*Task brief*
Check every line below, and copy those that include "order".
----- Excerpted records -----
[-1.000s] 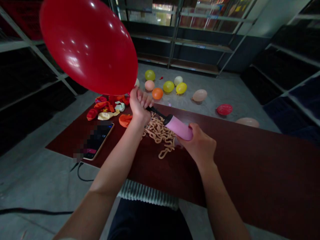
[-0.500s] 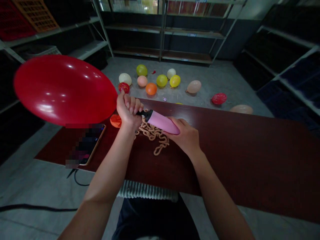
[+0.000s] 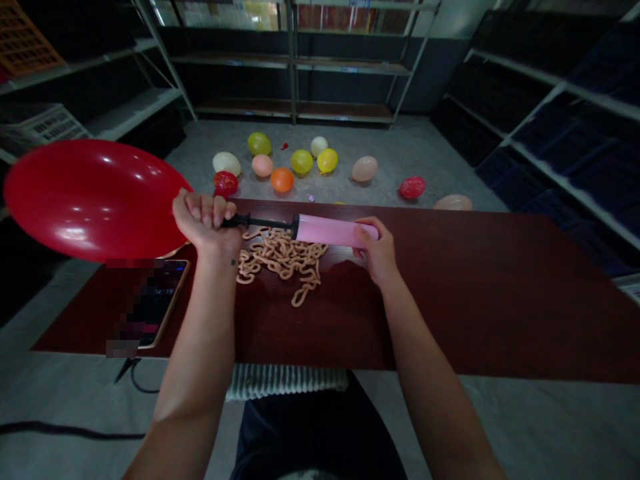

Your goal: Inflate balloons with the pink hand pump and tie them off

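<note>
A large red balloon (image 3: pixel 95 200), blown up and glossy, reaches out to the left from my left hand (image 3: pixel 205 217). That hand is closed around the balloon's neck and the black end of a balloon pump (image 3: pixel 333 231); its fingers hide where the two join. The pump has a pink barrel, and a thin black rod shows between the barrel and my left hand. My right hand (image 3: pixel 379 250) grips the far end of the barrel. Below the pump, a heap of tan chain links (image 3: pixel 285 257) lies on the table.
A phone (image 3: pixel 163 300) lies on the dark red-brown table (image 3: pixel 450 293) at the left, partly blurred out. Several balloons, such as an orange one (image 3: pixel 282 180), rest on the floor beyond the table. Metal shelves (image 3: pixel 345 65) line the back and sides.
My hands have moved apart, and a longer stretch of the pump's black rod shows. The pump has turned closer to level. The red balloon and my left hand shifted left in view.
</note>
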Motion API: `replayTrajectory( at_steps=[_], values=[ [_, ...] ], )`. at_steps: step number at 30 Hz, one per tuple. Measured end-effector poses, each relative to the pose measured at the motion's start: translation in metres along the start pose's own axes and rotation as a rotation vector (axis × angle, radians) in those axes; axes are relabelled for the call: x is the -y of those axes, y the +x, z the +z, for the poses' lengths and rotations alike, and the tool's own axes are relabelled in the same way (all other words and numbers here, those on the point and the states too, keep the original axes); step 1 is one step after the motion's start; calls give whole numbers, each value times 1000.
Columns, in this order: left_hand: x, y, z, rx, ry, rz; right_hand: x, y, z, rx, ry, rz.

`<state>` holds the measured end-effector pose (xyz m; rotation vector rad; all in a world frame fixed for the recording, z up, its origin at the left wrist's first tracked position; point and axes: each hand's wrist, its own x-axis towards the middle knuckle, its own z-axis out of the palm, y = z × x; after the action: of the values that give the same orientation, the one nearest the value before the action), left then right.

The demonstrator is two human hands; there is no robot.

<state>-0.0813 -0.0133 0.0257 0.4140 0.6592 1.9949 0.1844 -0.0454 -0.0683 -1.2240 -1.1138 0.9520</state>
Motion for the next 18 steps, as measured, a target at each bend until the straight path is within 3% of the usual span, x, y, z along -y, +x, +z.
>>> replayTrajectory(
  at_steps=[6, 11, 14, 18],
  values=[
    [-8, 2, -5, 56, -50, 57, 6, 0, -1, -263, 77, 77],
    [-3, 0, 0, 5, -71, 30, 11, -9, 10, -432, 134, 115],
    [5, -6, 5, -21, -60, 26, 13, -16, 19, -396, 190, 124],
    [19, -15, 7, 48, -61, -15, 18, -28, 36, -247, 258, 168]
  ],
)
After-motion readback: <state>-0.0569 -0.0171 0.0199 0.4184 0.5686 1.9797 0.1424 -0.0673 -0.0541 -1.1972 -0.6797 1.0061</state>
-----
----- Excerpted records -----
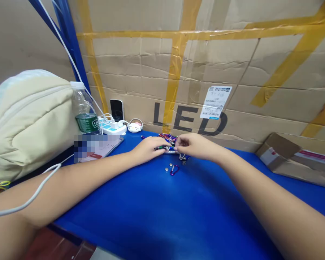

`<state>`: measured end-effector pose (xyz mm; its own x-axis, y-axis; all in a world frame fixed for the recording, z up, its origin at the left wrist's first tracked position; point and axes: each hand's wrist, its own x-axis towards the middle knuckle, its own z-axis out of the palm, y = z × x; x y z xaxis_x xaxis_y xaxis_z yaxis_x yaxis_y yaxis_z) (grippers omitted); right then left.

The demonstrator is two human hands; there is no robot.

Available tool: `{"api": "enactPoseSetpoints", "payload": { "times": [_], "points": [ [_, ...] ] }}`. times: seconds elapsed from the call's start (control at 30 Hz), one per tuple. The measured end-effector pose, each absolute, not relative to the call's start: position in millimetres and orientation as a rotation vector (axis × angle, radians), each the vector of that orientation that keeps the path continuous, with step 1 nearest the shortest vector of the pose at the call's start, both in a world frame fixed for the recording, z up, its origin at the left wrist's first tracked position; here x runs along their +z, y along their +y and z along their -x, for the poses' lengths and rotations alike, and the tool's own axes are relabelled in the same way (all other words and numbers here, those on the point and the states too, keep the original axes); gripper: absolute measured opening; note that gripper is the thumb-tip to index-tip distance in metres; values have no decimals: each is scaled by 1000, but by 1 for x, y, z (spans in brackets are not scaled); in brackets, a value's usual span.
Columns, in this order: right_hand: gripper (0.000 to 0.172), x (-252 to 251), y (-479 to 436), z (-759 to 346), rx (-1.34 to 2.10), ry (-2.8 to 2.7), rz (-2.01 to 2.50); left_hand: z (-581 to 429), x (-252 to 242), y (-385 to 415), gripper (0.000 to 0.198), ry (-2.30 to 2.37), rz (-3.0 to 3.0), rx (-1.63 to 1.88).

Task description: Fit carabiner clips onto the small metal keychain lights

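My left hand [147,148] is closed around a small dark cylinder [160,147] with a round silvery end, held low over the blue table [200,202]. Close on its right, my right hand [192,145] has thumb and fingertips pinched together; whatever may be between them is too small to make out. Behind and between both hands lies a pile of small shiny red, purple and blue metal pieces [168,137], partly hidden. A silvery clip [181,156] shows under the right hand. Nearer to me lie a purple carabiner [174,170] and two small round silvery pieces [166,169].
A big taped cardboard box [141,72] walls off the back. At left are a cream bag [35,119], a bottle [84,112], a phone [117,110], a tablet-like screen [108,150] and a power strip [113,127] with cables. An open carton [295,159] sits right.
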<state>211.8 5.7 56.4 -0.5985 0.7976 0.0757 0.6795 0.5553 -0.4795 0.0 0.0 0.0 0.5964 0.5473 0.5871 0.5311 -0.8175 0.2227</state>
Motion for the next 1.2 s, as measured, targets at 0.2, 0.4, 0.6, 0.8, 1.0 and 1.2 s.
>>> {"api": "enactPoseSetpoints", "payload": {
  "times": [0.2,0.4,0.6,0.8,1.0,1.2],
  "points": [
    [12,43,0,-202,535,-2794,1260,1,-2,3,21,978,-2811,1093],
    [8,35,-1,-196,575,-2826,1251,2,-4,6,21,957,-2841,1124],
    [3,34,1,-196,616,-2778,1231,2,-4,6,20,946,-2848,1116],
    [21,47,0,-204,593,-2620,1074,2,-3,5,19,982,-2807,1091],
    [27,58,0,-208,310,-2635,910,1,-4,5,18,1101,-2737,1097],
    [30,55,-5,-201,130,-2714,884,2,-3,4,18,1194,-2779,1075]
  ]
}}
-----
*Reply to the exercise*
Columns, in this order: left_hand: x, y, z, rx, ry, rz; right_hand: x, y, z, rx, ry, rz.
Columns, in this order: right_hand: gripper (0.000 to 0.172), x (-252 to 251), y (-479 to 436), z (-759 to 346), rx (-1.34 to 2.10), ry (-2.8 to 2.7), rz (-2.01 to 2.50); left_hand: z (-581 to 429), x (-252 to 242), y (-385 to 415), gripper (0.000 to 0.198), ry (-2.30 to 2.37), rz (-3.0 to 3.0), rx (-1.63 to 1.88).

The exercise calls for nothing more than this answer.